- Directed by: Andrei Kravchuk
- Written by: Arif Aliyev
- Produced by: Alexei Uchitel
- Starring: Aleksandr Robak; Pavel Chinaryov; Aleksandr Metyolkin; Ekaterina Nesterova; Igor Gordin; Polina Pushkaruk; Vitaliya Korniyenko; Anna Potebnya;
- Cinematography: Morad Abdel Fattakh
- Edited by: Aleksandr Koshelev (ru)
- Music by: Kuzma Bodrov
- Production company: Rock Films
- Distributed by: KaroProkat (English: KaroRental)
- Release date: February 17, 2022;
- Country: Russia
- Languages: Russian, Arabic

= Palmira (film) =

Palmyra (Пальмира), or (Однажды в Пустыне) is a 2022 Russian war film directed by Andrei Kravchuk, tells about the sappers who work the Russian military operation in Syria.

It was theatrically released on February 17, 2022.

== Plot ==
Set in May 2016, the film follows a Russian sapper who is deployed to demine the ancient city of Palmyra, which had been seized by militants.

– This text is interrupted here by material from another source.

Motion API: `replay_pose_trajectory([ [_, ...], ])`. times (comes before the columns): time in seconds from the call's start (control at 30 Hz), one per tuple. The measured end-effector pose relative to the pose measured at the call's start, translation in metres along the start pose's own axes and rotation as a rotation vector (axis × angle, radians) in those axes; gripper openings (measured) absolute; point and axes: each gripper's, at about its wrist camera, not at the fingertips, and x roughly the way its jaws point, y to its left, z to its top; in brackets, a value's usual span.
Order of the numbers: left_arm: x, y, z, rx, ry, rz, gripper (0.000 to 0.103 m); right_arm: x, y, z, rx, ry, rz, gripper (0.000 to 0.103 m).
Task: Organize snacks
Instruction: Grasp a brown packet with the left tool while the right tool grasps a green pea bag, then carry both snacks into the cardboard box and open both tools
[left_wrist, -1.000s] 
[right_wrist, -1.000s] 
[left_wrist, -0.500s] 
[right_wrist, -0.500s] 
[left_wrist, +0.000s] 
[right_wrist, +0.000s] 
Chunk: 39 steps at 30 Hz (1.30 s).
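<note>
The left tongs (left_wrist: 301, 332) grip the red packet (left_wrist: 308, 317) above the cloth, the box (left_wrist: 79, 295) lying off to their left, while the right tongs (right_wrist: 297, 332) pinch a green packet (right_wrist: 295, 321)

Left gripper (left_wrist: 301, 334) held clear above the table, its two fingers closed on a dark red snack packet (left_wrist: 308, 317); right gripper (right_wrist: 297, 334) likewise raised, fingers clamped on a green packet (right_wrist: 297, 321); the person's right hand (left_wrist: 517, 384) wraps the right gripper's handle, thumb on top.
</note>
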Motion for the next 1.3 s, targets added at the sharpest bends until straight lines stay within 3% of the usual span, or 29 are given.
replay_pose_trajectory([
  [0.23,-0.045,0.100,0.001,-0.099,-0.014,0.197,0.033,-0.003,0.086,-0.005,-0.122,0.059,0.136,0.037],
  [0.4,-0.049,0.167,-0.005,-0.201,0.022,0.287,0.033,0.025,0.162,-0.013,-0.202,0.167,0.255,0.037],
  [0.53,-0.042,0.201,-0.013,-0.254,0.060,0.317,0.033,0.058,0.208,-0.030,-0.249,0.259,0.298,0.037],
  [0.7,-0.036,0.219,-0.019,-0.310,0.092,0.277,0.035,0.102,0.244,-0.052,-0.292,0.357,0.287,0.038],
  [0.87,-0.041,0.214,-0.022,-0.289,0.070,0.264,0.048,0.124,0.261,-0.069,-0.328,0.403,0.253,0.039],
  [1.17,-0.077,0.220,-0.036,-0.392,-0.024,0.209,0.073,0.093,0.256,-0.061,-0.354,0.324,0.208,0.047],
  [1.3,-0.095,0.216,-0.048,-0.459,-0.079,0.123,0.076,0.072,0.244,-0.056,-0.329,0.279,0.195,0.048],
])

While preparing the area for a concert by the Mariinsky Theatre Orchestra, he hopes for a reunion with a local girl he once helped. As the team approaches the historic site, tensions within the military unit rise, and the surrounding atmosphere grows increasingly perilous, capturing the intensity and complexity of the Syrian conflict.

== Cast ==
- Aleksandr Robak as Shaberov
- Pavel Chinaryov as Zhilin
- Aleksandr Metyolkin as Makarsky
- Ekaterina Nesterova as Jamila
- Igor Gordin as Major general
- Polina Pushkaruk as Zhilin's wife
- Vitaliya Korniyenko as Zhilin's daughter
- Anna Potebnya as Shaberov's daughter
- Aleksey Komashko as the groom of Shaberov's daughter

==Production==
===Filming===
Principal photography took place in the Republic of Crimea, and was completed in November 2020, with some of the filming done by Syrian film producers who shot outdoor scenes in Palmyra itself for the producers.